| What this task involves |
Using the listing below, copy exactly the lines from the one containing "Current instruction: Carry" to the one containing "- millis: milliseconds", both lines included, and no others.

::: Data excerpt :::

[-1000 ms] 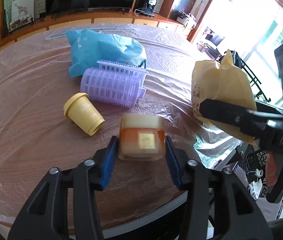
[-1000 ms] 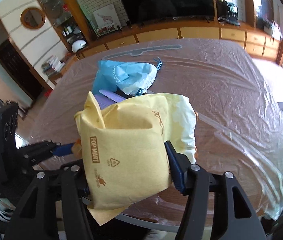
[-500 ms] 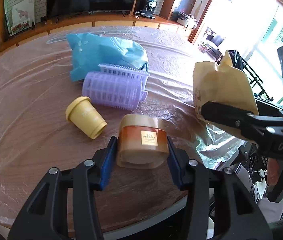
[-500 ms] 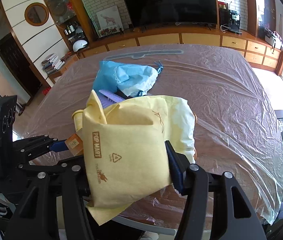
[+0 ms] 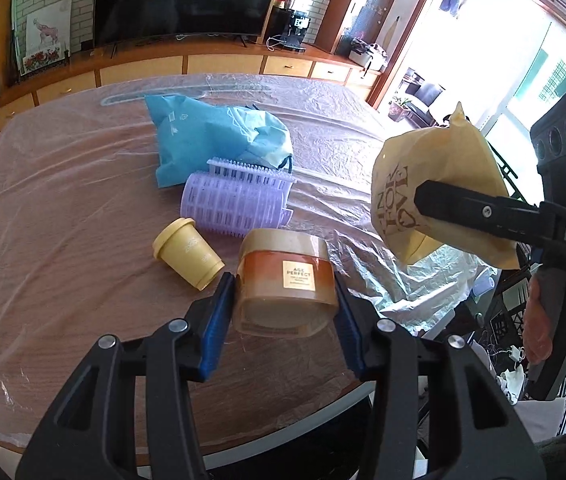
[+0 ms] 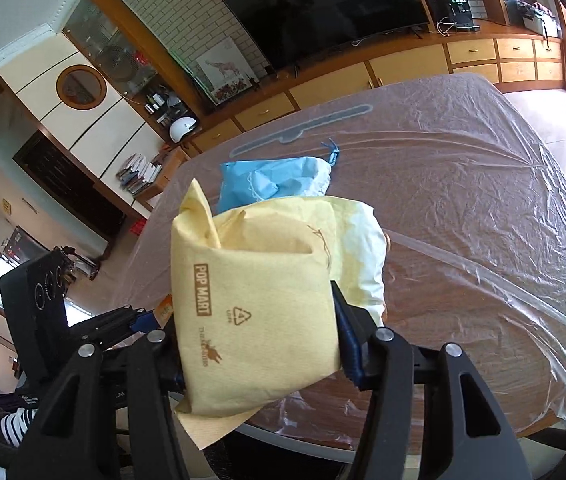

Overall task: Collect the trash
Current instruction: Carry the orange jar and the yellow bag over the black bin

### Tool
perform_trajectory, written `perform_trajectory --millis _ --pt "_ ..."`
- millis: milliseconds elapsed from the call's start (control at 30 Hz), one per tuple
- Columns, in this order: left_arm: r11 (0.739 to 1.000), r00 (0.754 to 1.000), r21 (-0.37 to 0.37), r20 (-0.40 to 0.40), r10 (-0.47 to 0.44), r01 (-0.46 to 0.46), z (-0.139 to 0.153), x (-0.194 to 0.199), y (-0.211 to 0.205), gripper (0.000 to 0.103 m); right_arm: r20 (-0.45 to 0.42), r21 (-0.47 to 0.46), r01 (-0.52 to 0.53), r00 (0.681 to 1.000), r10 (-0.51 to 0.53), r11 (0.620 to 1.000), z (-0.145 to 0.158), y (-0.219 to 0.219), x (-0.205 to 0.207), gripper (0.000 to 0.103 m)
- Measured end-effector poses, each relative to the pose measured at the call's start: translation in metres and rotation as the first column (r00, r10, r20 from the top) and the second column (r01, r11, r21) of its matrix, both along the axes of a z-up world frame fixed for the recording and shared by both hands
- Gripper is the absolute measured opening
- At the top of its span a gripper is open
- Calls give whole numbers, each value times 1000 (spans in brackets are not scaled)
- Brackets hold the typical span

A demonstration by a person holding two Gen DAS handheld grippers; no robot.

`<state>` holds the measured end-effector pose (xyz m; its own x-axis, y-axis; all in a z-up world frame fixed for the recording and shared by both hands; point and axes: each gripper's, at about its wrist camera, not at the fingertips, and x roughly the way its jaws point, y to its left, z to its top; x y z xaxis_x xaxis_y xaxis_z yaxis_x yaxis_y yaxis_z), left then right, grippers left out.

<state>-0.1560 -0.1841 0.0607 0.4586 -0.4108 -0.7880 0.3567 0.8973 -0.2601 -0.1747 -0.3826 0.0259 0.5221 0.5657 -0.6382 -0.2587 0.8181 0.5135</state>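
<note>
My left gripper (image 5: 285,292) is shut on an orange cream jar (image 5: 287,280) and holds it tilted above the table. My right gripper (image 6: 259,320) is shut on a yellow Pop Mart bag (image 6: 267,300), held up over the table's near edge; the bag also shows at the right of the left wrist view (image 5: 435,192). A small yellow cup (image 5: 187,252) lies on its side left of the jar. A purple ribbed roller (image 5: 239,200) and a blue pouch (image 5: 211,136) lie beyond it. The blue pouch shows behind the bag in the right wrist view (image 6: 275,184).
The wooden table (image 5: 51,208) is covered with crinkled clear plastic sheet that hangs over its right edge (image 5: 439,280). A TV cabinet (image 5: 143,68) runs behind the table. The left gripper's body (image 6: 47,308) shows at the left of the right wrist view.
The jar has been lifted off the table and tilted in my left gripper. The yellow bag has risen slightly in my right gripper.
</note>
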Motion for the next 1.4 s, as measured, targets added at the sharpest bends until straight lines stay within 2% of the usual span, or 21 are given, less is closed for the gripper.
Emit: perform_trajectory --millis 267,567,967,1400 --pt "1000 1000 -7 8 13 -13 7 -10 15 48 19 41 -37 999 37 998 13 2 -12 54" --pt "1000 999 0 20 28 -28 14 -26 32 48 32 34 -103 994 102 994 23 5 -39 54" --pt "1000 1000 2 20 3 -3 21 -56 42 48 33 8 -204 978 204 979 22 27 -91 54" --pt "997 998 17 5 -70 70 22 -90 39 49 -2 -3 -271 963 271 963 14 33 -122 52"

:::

| Solution for this exercise |
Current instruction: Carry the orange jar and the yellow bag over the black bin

### Tool
perform_trajectory, written `perform_trajectory --millis _ --pt "_ ..."`
- millis: milliseconds elapsed from the call's start (control at 30 Hz), one per tuple

The exercise was answered in full.